## Assignment
Return, from the listing below, every line that includes "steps".

==== Data extract ====

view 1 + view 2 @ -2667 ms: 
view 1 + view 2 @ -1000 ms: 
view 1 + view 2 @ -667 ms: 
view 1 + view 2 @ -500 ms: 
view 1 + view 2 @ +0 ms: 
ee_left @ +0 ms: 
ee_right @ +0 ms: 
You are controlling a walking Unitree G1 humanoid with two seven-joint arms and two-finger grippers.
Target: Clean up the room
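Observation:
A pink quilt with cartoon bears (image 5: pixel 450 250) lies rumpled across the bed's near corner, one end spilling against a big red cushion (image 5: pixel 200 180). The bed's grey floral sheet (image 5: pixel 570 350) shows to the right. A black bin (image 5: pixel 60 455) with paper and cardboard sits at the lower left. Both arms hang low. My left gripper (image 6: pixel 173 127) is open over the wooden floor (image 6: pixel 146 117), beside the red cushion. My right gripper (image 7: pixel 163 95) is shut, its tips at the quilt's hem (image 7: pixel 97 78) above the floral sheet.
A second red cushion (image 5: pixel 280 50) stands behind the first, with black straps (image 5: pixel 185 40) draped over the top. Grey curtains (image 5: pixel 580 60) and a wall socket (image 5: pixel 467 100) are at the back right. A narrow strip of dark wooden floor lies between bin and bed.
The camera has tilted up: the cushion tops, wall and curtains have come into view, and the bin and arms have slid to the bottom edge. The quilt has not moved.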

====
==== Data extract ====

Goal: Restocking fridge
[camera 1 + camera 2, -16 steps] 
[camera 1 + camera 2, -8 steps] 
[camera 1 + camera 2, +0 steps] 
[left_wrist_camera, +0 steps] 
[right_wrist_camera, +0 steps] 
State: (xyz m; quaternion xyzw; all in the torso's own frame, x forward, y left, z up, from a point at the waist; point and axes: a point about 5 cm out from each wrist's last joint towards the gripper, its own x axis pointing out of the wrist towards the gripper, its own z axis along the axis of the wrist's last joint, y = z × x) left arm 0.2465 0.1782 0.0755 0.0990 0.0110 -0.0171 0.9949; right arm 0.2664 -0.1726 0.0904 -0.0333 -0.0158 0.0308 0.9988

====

## Solution
[camera 1 + camera 2, -16 steps] 
[camera 1 + camera 2, -8 steps] 
[camera 1 + camera 2, +0 steps] 
[left_wrist_camera, +0 steps] 
[right_wrist_camera, +0 steps] 

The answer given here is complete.